The singing of the Glyndebourne Chorus is beyond praise, as is the top-notch playing of the London Philharmonic Orchestra. Mark Elder reveals himself to be a dramatist every bit as gifted as Grandage, pacing the work with a keen sense of movement but not so hurried as to leave no room for contemplation. It really seems as though everybody involved in this project knew they were collaborating on something special and gave the very best of themselves to produce work of startlingly high quality.

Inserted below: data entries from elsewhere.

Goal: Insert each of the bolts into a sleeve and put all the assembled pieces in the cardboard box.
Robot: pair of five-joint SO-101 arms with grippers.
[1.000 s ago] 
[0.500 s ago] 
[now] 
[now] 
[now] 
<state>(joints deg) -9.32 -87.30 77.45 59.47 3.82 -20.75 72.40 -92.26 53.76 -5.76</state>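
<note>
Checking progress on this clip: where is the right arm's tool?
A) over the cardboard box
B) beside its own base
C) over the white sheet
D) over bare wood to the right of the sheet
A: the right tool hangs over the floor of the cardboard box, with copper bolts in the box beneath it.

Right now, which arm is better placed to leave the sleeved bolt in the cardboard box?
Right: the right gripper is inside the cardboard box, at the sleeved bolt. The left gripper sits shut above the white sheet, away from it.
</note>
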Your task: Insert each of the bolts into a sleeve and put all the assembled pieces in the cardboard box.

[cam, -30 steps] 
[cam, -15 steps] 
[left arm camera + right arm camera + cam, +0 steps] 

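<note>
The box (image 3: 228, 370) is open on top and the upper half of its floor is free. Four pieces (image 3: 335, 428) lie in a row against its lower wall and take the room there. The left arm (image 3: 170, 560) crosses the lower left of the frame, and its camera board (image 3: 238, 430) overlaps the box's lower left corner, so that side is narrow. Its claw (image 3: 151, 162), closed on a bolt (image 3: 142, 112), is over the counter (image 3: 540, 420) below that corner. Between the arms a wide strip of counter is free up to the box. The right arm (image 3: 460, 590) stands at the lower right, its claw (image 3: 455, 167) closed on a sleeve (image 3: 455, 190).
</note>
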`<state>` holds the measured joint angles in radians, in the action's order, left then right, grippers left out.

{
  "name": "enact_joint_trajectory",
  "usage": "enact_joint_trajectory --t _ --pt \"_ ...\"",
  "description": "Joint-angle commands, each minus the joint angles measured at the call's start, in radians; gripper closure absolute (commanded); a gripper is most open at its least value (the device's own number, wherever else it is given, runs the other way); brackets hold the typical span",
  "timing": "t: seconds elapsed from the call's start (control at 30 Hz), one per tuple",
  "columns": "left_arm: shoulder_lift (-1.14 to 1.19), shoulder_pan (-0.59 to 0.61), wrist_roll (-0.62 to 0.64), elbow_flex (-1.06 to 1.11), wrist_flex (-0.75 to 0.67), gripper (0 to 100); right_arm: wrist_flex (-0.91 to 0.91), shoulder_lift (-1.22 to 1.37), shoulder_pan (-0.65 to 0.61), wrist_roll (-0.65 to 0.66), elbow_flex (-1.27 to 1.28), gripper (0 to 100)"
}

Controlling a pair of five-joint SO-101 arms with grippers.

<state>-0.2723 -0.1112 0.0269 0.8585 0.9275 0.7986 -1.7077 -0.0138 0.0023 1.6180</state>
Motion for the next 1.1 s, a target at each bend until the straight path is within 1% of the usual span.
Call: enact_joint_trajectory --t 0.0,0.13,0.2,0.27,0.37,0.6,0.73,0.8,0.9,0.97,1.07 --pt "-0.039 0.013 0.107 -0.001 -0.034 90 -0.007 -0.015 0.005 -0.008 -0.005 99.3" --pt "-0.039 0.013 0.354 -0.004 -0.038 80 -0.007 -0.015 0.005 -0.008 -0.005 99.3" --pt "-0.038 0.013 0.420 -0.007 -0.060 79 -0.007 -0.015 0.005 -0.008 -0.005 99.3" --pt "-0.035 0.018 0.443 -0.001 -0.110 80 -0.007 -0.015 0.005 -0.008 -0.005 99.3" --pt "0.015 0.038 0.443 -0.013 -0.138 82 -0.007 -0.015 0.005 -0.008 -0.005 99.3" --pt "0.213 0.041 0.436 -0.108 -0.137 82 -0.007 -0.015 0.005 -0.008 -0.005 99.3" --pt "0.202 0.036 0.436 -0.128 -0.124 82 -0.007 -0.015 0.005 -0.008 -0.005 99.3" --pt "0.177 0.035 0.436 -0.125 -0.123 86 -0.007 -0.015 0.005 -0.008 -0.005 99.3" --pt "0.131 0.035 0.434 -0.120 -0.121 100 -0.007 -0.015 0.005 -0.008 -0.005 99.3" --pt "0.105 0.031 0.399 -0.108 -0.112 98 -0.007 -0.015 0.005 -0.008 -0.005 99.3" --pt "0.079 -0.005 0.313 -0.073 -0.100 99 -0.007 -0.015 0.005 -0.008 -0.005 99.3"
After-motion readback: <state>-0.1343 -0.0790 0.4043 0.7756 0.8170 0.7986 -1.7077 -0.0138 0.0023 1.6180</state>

There isn’t a lot of competition for Billy Budd on DVD, but even with the little there is this DVD immediately jumps to the top of the recommendable list. The only Billy that is more convincing is Hickox’s outstanding CD set on Chandos which contains vocal actors of the calibre of Keenlyside, Langridge and Tomlinson who are so convincing that you barely notice the lack of visuals, so vivid are the stage pictures evoked in your mind. That doesn’t take away from the stupendous triumph of this film, however. Anyone with an interest in Britten or in opera should rush to acquire it. For my money this is the best opera DVD of the year so far, and quite possibly the best in a considerably greater time period.
Simon Thompson
For my money this is the best opera DVD of the year so far, and quite possibly the best in a considerably greater time period.